* _Work instruction_
The output must reproduce each line of the data word for word.
☆ ☆ ☆ ☆
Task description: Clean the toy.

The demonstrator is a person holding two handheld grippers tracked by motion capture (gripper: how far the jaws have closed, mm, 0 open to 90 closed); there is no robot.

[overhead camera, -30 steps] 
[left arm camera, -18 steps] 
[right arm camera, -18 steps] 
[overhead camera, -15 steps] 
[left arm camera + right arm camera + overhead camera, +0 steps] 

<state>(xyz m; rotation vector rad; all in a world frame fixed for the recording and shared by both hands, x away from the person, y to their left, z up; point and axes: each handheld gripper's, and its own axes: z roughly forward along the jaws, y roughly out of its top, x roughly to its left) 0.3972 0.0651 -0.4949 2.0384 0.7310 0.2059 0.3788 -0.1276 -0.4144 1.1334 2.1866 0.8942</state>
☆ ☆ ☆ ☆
* _Worked solution_
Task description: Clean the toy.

The demonstrator is a person holding two handheld grippers tracked by motion capture (gripper: how far the jaws have closed, mm, 0 open to 90 closed); there is no robot.

[overhead camera, -30 steps] 
[left arm camera, -18 steps] 
[right arm camera, -18 steps] 
[overhead camera, -15 steps] 
[left arm camera + right arm camera + overhead camera, +0 steps] 

<state>(xyz m; rotation vector rad; all in a world frame fixed for the recording and shared by both hands, x away from the person, y to their left, z up; point and axes: each handheld gripper's, and its own axes: z roughly forward along the jaws, y roughly out of its top, x roughly to its left) 0.3972 0.0651 -0.4949 2.0384 0.7310 0.2059 0.3788 -0.1276 -0.4144 1.1334 2.1866 0.8942</state>

Nothing further remains in the output.